Monday, December 12, 2016

NPR publishes guide to spotting fake news--NPR should apply it to its own reporting about sexual assault

NPR, which  happily recites the fake news that one-in-five college women are sexually assaulted (and there is overwhelming evidence that this stat is fake news--see, e.g.here, here, here, here, here, here, and here) has just published a handy guide on how to spot . . . fake news. And, no, I'm not making this up.

NPR should follow its own guidelines, but, of course, when it comes to sexual assault, it doesn't--because any assertion intended to prove "rape culture" is automatically worthy of unconditional acceptance.

A few of NPR's guides for spotting fake news expose the utter folly in accepting the one-in-five stat:
Is the story so outrageous you can't believe it? Maybe you shouldn't. Respect the voice inside you that says, "What?"
Hmm. Let's see. The one-in-five stat means that even the safest, most secure college campuses are the most dangerous places in the world for one class of our citizens--young women. The fact that this is not just outrageous but obviously false hasn't even sounded warning bells with the purveyors of "rape culture." They just keep on reporting it.
Is the story so outrageous you do believe it? That's also a warning sign. Many stories play on your existing beliefs. If the story perfectly confirms your worst suspicions, look for more information.
Hmm. Let's see. The one-in-five stat means that even the safest, most secure college campuses are the most dangerous places in the world for one class of our citizens--young women. That's so outrageous, why would anyone make it up? It also means that college men, as a class, are rapists-in-waiting--a factoid that merely confirms our worst stereotypes about toxic masculinity and "rape culture." 
Did the writer engage with anyone who disagrees? Did they call a senator whose legislation bugs them? Did they try to grasp what the president-elect was doing, or merely repeat one of his more outrageous statements? If it's a broadcast interview, was the guest presented with genuine opposing views and challenged to answer? Those who wrestle with opposing arguments do you a service and often improve their own arguments.
The one-in-five stat is routinely parroted without challenge, as if any contrary position is not just erroneous but hate speech. Apparently, the only fake news deserving of challenge is that which doesn't advance a far left narrative.
Broaden your palate. Make a point to check sites that do not agree with your politics. You may discover stories that are wrong — but you'll know what other people are consuming, which will sharpen your own thinking.
When it comes to the made-up college rape epidemic, the only time the sexual grievance industry checks opposing views is to demonize anyone who dares to speak up for due process and keeping an open mind about accusations of college rape.
Are you told, "Trust me"? Don't. It's the post-trust era! Expect everyone to show where their facts come from, link to underlying articles, and demonstrate that they've argued honestly. . . . .
The exception: anything that spews from the mouths of sexual grievance-mongers.
Be open to the idea that some falsehoods are sincerely held. In spite of all the warnings here, some inaccurate news stories grow out of haste or misinformation rather than pure cynicism. (But they're still false.)
Nuff said. The one-in-five is a embraced with cult-like devotion--not just by sexual grievance-mongers, but by so-called mainstream media outlets like NPR.

The one-in-five stat is not fact-based reporting, it's advocacy to raise awareness about college rape.
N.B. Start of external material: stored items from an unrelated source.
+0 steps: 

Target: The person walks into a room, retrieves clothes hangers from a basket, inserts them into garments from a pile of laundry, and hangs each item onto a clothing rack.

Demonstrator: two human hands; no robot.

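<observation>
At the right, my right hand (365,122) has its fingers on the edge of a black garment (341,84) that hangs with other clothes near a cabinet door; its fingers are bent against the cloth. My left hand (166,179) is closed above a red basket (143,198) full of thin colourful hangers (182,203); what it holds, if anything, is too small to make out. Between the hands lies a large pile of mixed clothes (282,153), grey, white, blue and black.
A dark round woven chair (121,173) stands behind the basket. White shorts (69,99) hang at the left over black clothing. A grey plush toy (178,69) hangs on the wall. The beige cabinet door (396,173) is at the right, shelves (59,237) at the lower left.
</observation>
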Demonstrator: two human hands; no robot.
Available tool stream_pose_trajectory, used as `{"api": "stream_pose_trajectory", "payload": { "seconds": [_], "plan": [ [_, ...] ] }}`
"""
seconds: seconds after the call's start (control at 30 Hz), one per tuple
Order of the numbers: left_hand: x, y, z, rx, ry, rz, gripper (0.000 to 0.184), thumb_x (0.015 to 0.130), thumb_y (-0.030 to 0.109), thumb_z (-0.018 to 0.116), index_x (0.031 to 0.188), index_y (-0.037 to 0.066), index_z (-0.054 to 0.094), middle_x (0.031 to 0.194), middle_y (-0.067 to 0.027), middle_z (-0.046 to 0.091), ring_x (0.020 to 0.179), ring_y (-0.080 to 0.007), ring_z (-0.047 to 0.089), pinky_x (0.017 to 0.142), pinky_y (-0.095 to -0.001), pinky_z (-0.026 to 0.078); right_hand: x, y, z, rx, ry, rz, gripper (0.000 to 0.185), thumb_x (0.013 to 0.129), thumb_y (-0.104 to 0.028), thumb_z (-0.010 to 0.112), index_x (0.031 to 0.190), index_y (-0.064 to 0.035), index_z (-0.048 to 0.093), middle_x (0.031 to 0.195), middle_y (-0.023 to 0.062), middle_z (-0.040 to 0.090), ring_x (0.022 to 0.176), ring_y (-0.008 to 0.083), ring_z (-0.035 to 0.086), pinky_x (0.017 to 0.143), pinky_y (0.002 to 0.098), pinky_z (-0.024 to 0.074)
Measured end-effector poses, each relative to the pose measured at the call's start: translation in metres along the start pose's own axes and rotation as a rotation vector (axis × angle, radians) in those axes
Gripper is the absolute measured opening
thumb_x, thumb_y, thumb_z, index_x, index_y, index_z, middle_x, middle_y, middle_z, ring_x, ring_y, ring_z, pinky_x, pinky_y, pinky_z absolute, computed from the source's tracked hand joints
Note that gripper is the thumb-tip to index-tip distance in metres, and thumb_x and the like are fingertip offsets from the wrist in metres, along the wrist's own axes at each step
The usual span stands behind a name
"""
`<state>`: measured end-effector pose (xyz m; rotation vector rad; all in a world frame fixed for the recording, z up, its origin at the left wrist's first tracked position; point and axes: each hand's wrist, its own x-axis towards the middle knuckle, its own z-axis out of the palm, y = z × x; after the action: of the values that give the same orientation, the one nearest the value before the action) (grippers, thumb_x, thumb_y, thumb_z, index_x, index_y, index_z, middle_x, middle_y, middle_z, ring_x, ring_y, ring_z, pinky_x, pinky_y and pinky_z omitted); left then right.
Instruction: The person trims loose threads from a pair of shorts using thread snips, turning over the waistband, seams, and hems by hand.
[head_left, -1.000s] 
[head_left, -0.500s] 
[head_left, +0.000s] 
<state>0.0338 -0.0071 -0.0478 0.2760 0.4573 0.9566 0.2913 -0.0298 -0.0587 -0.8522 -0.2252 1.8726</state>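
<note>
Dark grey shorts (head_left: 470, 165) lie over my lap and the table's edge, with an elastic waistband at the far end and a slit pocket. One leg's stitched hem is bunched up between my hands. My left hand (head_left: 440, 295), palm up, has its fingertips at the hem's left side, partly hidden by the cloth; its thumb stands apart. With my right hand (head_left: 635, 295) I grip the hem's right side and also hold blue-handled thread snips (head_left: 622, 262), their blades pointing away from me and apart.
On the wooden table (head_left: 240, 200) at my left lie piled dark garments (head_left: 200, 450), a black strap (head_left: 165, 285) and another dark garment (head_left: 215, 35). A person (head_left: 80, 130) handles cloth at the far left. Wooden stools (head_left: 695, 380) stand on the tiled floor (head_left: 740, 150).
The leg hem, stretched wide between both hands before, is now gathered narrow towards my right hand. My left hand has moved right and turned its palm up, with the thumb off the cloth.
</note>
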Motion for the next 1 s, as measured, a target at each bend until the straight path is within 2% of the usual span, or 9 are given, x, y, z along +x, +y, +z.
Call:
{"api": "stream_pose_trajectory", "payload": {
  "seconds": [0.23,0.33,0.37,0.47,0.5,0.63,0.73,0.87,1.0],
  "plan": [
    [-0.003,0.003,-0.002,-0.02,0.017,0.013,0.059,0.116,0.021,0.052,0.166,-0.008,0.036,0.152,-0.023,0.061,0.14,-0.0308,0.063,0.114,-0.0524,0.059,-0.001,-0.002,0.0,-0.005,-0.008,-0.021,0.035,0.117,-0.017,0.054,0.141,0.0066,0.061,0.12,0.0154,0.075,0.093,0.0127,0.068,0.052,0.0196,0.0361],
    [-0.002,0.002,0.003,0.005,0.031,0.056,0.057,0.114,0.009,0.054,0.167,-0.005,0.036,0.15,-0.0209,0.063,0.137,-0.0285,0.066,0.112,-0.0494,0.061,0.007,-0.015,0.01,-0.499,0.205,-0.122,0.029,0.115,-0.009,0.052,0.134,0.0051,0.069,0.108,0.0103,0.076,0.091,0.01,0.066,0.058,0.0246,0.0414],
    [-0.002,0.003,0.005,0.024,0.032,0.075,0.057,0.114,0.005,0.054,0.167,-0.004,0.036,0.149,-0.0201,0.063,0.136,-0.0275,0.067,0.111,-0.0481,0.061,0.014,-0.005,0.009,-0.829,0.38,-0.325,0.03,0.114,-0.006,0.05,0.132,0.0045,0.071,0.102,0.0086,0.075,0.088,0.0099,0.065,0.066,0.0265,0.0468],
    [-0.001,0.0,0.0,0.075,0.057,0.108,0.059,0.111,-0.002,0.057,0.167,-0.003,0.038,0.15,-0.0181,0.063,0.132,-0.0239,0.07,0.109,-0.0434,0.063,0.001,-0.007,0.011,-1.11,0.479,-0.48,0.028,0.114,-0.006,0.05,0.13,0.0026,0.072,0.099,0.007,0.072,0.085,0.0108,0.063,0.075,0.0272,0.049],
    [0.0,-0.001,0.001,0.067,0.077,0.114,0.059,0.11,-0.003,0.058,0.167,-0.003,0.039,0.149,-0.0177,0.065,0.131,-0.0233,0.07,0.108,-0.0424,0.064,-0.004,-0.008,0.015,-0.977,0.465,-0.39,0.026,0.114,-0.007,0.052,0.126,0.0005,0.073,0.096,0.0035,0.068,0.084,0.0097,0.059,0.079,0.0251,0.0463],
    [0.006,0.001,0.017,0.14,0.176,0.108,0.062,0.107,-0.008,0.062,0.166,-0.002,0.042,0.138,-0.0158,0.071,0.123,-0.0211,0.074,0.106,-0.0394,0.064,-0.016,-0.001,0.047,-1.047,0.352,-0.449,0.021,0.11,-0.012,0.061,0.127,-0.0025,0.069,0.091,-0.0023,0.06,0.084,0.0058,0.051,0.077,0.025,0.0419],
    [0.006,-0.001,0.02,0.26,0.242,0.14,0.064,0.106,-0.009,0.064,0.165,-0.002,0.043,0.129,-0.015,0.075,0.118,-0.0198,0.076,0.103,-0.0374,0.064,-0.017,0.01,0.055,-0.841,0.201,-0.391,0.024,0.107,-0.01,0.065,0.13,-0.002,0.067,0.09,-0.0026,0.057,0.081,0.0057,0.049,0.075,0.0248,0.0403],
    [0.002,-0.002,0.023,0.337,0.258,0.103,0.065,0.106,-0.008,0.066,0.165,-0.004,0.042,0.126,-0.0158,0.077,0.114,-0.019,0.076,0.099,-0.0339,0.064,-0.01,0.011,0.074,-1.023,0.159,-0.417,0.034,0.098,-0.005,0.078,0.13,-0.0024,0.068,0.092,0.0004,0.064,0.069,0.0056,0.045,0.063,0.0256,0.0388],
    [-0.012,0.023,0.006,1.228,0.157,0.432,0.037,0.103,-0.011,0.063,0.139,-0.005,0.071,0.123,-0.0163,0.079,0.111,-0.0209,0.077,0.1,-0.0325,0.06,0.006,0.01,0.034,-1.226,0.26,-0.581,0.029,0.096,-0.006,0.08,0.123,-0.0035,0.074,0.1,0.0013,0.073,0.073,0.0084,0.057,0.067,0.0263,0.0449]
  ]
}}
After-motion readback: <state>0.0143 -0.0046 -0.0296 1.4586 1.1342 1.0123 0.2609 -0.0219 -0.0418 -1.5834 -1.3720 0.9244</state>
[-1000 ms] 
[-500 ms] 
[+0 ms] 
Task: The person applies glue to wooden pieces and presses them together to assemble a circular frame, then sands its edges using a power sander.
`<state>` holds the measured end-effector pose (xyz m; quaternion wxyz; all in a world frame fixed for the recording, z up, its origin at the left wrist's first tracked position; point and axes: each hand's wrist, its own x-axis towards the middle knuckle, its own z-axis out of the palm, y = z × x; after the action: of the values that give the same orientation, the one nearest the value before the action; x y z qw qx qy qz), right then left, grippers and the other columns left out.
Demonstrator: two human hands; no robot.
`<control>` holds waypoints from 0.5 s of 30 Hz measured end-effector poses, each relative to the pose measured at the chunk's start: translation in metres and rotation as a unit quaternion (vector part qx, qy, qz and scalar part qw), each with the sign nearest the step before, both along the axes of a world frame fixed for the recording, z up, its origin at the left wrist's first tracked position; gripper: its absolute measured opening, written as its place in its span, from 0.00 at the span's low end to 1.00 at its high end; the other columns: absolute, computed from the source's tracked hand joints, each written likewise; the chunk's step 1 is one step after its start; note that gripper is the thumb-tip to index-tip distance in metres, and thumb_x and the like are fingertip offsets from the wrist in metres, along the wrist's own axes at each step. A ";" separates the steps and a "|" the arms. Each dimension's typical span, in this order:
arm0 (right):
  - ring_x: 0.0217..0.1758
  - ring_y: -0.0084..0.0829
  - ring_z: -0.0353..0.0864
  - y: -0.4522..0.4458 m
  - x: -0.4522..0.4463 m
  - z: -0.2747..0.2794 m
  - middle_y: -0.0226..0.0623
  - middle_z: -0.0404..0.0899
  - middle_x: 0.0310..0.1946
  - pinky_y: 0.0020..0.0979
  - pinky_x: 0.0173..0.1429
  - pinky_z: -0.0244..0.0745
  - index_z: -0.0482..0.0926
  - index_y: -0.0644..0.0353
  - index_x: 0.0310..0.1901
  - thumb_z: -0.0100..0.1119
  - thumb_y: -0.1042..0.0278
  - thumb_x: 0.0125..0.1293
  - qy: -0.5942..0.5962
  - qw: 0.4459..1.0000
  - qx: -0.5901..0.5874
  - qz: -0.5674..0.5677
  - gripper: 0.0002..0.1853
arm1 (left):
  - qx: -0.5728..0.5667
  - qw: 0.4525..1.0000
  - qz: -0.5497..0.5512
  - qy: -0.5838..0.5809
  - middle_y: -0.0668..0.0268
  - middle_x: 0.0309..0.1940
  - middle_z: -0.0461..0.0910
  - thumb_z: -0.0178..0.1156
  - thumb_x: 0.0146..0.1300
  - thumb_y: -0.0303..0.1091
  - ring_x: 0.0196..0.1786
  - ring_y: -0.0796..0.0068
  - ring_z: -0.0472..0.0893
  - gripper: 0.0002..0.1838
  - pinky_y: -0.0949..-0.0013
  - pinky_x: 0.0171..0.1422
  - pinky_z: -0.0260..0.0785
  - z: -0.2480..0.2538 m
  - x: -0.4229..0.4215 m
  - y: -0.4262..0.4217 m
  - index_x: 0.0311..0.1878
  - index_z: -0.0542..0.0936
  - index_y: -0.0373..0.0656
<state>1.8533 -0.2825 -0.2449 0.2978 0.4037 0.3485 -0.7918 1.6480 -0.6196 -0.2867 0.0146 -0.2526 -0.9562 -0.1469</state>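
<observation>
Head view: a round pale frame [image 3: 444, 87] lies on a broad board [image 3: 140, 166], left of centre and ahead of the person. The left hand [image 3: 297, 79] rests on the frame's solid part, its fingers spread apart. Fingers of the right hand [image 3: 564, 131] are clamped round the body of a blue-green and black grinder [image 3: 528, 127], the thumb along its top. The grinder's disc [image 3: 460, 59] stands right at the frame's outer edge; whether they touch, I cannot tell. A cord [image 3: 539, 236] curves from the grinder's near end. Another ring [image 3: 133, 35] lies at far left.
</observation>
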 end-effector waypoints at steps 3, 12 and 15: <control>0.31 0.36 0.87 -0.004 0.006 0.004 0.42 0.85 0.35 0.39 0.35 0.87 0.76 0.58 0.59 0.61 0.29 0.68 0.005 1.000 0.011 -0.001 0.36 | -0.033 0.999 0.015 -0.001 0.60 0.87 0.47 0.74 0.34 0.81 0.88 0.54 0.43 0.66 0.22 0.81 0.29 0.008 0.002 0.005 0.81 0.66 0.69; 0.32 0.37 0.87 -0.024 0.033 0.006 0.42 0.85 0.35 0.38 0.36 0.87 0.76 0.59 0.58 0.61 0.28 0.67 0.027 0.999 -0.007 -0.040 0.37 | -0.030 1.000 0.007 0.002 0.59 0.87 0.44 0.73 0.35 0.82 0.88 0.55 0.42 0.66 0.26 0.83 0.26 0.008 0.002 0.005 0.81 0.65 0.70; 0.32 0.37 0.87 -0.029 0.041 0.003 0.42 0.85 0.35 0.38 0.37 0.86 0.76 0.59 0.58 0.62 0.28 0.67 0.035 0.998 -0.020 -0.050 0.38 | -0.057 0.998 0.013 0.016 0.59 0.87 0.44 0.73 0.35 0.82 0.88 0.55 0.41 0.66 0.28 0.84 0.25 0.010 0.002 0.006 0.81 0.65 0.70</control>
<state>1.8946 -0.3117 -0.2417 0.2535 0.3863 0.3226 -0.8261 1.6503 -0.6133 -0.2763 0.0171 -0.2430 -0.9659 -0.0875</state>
Raising awareness about problems is usually a good thing. The problem with this particular advocacy is that it's used not just to raise awareness but as a sword to curtail the due process rights of college men--too many simply don't get fair hearings. This isn't just my opinion, it's the opinion of a hell of a lot of liberal law professors and others concerned that the pendulum has swung too far. It is literally fake news that hurts one class of our citizens, sometimes egregiously, and outlets like NPR aren't concerned about it.